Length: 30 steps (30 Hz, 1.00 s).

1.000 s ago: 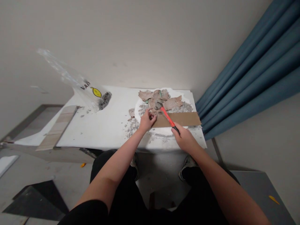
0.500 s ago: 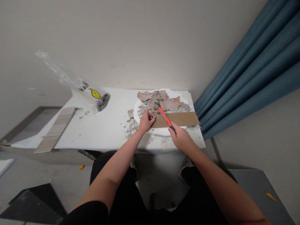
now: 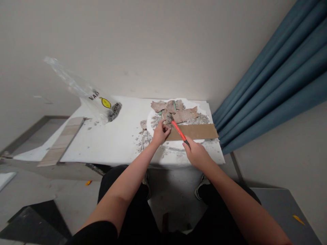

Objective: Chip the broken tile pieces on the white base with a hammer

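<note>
Gripping the hammer handle, right hand rests its head beside the pinching left hand.

Your right hand holds a hammer with a red-orange handle, black at the grip, and a grey head. The broken pieces are pinkish-brown, one edged in green, over speckled grey rubble. A plain brown cardboard strip crosses the white table. The clear plastic bag bears black lettering and a yellow mark. The curtain is blue.
</note>
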### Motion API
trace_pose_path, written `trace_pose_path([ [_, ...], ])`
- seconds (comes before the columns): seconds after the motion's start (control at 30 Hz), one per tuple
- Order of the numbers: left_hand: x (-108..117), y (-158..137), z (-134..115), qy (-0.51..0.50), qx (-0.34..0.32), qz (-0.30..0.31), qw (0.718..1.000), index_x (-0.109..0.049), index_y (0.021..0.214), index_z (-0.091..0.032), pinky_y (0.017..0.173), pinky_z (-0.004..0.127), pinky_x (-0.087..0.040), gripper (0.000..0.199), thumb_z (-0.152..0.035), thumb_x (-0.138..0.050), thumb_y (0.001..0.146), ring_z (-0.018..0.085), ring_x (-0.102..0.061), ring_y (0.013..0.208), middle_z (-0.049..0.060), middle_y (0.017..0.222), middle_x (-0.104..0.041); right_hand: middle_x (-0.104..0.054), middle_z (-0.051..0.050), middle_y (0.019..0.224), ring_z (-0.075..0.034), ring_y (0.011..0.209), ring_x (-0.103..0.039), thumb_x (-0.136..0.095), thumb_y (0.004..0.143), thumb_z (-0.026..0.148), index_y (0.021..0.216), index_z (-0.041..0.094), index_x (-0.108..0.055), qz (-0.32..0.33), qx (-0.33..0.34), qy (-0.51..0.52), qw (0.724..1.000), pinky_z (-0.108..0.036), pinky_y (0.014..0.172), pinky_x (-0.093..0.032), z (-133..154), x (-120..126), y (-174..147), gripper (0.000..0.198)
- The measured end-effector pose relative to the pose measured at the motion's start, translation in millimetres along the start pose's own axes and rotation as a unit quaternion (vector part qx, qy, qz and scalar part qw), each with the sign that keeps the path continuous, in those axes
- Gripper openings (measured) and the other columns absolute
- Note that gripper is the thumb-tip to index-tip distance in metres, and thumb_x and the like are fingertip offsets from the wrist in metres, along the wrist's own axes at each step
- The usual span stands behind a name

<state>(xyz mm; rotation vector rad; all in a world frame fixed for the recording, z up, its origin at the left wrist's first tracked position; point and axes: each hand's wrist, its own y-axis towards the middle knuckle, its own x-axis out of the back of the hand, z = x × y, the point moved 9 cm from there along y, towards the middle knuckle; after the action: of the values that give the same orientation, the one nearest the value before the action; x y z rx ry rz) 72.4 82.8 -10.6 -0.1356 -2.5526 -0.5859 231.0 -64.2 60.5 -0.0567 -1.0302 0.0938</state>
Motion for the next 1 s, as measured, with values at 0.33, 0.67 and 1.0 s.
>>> trace_pose_path([
  [0.33, 2.2, -0.2, -0.4, -0.015, 0.015, -0.011, 1.000, -0.043, 0.125, -0.022, 0.072, 0.027, -0.048, 0.049, -0.021, -0.067, 0.082, 0.012, -0.063, 0.072, -0.003, 0.080, -0.067, -0.073, -0.012, 0.098, -0.028, 0.088, -0.067, -0.036, 0.103, 0.035, 0.138, 0.019, -0.053, -0.013, 0.002, 0.000, 1.000, -0.030, 0.070, -0.039, -1.8, 2.2, 1.3, 0.042],
  [0.67, 0.1, 0.4, 0.6, -0.008, 0.015, 0.002, 1.000, -0.042, 0.125, -0.023, 0.073, 0.029, -0.048, 0.048, -0.022, -0.065, 0.083, 0.013, -0.062, 0.072, -0.004, 0.078, -0.066, -0.074, -0.013, 0.100, -0.027, 0.089, -0.067, -0.037, 0.103, 0.034, 0.134, 0.018, -0.055, 0.005, -0.006, -0.007, 1.000, -0.029, 0.069, -0.037, -5.6, -5.0, 2.0, 0.039],
  [1.0, 9.4, -3.8, -1.8, 0.051, -0.066, -0.058, 0.995, -0.043, 0.133, -0.018, 0.097, 0.043, -0.050, 0.058, -0.017, -0.059, 0.077, 0.025, -0.057, 0.114, 0.014, 0.123, -0.057, -0.074, -0.011, 0.101, -0.026, 0.088, -0.067, -0.038, 0.102, 0.032, 0.134, 0.020, -0.056, 0.030, -0.014, -0.009, 0.999, -0.029, 0.068, -0.038, -8.7, -12.9, 2.1, 0.038],
])
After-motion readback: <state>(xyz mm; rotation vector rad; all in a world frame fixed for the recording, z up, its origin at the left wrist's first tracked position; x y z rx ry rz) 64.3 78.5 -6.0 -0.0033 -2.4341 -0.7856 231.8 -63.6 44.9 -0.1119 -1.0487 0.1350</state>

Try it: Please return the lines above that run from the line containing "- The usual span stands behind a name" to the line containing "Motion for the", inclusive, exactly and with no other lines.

Completed exercise:
- The usual span stands behind a name

<state>(xyz mm; rotation vector rad; all in a world frame fixed for the recording, z up, its origin at the left wrist's first tracked position; point and axes: each hand's wrist, its own y-axis towards the middle knuckle, its own x-axis out of the back of the hand, z = x × y, the point moved 9 cm from there along y, towards the middle knuckle; after the action: of the values that give the same orientation, the one nearest the value before the action; x y z rx ry rz) 72.4 82.8 -10.6 -0.1356 -2.5526 -0.5859 231.0 -64.2 60.5 -0.0567 -1.0302 0.0938</state>
Motion for the next 1 s, as measured, with values at 0.33, 0.67 and 1.0 s.

This completes the requested output.